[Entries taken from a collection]
※

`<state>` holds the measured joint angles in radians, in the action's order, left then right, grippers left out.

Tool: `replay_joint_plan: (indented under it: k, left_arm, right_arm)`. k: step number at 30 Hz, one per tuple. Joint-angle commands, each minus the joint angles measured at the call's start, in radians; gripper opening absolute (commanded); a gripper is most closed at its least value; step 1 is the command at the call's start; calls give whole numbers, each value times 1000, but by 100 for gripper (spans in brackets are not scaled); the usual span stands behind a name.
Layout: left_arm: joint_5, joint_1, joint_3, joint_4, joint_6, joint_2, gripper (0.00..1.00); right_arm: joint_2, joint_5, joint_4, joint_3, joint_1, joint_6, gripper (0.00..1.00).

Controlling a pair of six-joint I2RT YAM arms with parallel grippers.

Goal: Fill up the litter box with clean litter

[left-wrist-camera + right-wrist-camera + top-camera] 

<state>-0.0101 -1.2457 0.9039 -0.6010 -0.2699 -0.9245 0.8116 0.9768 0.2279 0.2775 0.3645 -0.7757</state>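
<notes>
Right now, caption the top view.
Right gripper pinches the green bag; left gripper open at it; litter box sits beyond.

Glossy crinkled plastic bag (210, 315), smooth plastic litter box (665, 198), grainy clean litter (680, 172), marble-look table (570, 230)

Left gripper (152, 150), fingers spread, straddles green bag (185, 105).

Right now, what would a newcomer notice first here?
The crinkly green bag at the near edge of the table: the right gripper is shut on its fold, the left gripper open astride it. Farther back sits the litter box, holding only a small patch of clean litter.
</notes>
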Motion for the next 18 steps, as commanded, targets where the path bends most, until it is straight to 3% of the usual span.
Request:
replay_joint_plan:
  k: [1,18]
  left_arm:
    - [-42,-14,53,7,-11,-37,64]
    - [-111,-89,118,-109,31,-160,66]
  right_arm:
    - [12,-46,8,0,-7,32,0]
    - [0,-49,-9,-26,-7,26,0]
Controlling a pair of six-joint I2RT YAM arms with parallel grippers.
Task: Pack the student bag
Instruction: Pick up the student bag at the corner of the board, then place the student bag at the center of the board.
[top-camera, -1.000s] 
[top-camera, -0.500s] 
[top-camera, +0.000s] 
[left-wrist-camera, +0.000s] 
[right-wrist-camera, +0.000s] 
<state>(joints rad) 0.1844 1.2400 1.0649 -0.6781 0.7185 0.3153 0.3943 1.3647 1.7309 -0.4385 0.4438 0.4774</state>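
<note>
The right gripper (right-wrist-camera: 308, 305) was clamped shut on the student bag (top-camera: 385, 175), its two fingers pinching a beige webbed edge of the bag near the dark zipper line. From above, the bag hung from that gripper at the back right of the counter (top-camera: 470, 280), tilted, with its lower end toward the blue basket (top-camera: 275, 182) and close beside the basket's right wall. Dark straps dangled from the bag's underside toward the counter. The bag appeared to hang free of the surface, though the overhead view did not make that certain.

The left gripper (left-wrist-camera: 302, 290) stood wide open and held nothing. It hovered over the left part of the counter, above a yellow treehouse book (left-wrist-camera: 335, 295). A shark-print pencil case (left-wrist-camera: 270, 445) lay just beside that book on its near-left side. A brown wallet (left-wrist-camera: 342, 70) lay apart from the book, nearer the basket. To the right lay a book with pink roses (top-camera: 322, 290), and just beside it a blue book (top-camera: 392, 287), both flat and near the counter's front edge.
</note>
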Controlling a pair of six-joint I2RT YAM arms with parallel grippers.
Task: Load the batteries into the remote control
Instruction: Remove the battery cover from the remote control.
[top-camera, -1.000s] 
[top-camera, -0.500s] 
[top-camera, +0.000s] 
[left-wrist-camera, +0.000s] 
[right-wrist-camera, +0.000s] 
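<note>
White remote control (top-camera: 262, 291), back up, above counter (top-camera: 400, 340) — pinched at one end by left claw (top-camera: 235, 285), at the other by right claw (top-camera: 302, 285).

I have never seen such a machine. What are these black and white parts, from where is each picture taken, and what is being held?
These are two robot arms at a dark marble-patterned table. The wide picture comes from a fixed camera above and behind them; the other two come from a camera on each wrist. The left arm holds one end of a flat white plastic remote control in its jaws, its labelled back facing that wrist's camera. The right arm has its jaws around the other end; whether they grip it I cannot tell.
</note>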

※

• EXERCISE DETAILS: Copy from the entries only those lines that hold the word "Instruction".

• EXERCISE RESULT:
Instruction: Pick up the student bag at the corner of the board, then place the student bag at the center of the board.
Instruction: Remove the battery cover from the remote control.

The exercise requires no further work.